The paper's core finding is about what that number leaves out. The authors point out that no single benchmark captures more than a handful of the things that actually matter once an agent is deployed — how it handles different kinds of data, how it's wired together with other tools, how it retrieves information, how it reasons, how it copes when the infrastructure around it changes. To probe this, they ran an unusually large coordinated effort: fourteen parallel deep-dive studies of one industrial agent benchmark, then combined those with seven earlier benchmarks. Their conclusion is blunt: rankings built from average scores do not transfer to new, out-of-distribution situations.

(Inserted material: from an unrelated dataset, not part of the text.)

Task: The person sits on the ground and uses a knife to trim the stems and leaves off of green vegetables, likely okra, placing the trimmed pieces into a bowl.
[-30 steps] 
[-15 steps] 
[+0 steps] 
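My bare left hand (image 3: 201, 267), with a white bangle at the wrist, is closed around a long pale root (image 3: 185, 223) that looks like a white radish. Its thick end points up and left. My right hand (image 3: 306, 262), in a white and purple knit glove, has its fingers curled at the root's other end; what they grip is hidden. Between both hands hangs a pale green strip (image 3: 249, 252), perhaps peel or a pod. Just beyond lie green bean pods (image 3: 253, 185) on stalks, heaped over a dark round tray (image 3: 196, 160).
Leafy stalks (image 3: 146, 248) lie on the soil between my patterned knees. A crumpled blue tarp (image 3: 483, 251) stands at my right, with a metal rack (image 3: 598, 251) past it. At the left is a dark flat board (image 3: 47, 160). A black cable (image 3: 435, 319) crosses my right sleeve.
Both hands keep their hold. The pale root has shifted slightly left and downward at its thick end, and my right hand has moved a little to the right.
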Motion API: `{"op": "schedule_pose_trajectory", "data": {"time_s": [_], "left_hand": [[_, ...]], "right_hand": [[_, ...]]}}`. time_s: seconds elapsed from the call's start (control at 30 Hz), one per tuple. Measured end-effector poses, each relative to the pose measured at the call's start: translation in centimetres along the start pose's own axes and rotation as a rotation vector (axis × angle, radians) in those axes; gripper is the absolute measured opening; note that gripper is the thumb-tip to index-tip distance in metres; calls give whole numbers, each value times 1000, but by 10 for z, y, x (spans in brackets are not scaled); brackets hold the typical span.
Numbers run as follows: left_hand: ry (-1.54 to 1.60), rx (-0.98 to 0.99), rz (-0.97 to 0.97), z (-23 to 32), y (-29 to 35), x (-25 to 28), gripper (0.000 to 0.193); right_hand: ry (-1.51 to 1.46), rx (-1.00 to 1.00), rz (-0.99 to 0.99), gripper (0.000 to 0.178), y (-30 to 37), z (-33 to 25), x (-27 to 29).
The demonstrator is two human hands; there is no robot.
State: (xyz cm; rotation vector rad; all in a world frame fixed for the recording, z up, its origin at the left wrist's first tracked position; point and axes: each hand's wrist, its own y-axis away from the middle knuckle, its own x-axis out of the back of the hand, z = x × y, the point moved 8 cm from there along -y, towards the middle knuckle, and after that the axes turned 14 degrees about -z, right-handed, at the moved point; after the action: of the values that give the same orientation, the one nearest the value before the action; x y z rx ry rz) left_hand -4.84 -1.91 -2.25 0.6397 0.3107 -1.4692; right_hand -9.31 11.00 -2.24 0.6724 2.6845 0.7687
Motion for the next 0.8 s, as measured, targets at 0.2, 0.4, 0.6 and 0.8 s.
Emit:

An agent that tops the chart on the public test can tumble when the test is swapped for one it hasn't effectively memorized — and the paper cites real 'public test versus hidden test' competition results showing exactly that kind of rank scrambling.

Here's the idea with an analogy. Imagine ranking restaurants purely by how they perform on one fixed tasting menu, announced in advance. Chefs would, naturally, perfect that exact menu. The leaderboard would then tell you who cooks that one meal best — and almost nothing about who'll cook you a great dinner from ingredients they didn't know were coming. A high score can mean genuine skill, or it can mean the test leaked into the training and the model is essentially reciting answers. From the outside, those two look identical. (This is the same trap behind a recent finding that models acing Python coding tests stumble in other languages — see AI coding skill in Python doesn't carry over — and it rhymes with why AI judges can be confident and wrong.)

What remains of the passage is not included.